### PROBLEM STATEMENT:
An exact reproduction of the listing, minus the pictures, is the required output.

### DATASET SECTION:

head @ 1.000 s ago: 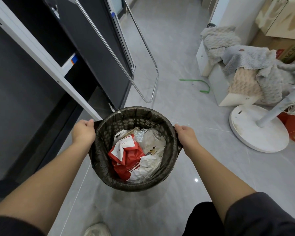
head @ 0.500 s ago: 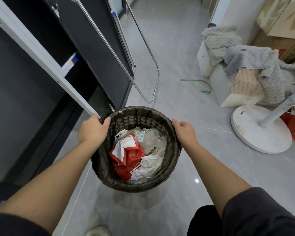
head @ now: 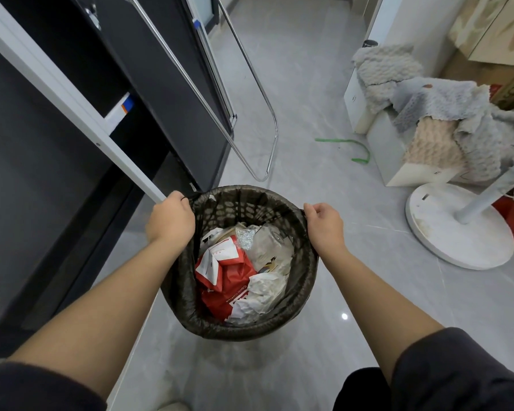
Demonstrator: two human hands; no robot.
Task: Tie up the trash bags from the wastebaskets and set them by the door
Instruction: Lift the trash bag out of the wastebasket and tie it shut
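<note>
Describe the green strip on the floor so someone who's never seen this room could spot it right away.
Start at the white box draped with fuzzy grey and beige blankets on the right side of the room. Just left of that box, on the bare grey floor, lies the green strip. It is thin and curved, and it is the only bright green thing on the floor.
</note>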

### RESPONSE TO THIS TASK:
head @ 1.000 s ago: 
head @ 0.500 s ago: 
head @ now: 
Demonstrator: two human hands; no robot.
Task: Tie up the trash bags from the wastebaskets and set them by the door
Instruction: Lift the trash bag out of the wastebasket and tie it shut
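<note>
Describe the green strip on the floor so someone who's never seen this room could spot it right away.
Start at the white box draped with fuzzy grey and beige blankets on the right side of the room. Just left of that box, on the bare grey floor, lies the green strip. It is thin and curved, and it is the only bright green thing on the floor.
</note>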

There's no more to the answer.